Ask interior designer David Barden to characterize the look he's brought to his 1910 Church Hill home and he uses terms like "New York," "Old Virginia" and one he laughingly refers to as "Fallen Aristocracy." By that he means sumptuous fabrics, rich colors, opulent chandeliers and ancestral portraits in gilded frames, all with a slightly tattered grandeur.
Such descriptions certainly apply to a small but immensely charming sitting room at the front of the house, done in an eclectic mix of purchases, gifts, family heirlooms and found items. From the stuffed bobcat poised mid-leap that he received as a gift, to the minimalist Mies van der Rohe chair that he found outside a building in New York City, Barden notes that the room has a very New York feel. The city is a place where, he says, people are just really brave about mixing things together.
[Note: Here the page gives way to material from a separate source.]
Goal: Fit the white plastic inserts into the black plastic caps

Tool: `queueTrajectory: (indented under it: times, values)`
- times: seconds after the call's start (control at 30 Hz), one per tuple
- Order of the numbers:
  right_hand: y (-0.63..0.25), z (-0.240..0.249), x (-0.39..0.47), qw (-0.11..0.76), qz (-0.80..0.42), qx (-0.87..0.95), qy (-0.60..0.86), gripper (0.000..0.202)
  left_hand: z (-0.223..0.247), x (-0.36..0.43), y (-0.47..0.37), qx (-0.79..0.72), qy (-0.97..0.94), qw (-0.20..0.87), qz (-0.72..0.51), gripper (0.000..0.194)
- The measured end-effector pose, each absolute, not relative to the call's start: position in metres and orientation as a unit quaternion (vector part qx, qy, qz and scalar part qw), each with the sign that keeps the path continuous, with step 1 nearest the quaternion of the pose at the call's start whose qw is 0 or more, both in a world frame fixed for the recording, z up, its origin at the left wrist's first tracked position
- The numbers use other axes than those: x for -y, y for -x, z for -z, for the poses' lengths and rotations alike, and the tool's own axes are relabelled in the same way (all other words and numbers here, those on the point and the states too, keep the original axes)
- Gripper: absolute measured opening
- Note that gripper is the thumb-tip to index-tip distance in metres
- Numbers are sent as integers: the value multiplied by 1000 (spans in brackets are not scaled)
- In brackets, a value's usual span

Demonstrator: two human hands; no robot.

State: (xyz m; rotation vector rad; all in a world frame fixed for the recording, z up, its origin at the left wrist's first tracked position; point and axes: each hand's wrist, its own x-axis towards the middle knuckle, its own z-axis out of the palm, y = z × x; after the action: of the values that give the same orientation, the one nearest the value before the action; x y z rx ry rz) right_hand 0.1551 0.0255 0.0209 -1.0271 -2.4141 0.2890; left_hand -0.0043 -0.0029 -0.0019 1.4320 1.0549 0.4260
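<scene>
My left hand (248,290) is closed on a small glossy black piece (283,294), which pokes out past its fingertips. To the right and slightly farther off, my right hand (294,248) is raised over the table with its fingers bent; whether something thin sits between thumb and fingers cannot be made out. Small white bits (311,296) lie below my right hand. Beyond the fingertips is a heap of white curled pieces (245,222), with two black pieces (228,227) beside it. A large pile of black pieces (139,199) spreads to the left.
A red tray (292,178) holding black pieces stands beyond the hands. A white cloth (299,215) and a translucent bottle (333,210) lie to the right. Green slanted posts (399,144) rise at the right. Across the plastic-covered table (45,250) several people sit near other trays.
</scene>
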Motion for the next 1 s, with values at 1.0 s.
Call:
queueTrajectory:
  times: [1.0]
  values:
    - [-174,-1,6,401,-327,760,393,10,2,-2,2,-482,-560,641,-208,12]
Barden, who grew up on a horse farm in Hanover County, showed an early sense of style. "When I was 5 or 6, I'd go into people's houses and rearrange their tabletops," he says, laughing. He majored in interior design at the Art Institute of Pittsburgh and spent most of his career working in Manhattan for leading design houses such as Scalamandré, Lee Jofa and Kravet, and retailer Gracious Home.
When he moved back to Richmond a year and a half ago, the time was right to parlay his experience into his own interior-design firm. In fact, Barden was one of the designers chosen to decorate the 2006 Symphony Designer Home.
He continues to work on decorating his own home, which he shares with a Welsh Corgi, Jackson. Barden says he enjoys the slower pace of Richmond, but he still longs for the big city, just a little. "I can see downtown Richmond from the front porch. When it gets dark and I squint, it looks like New York at night."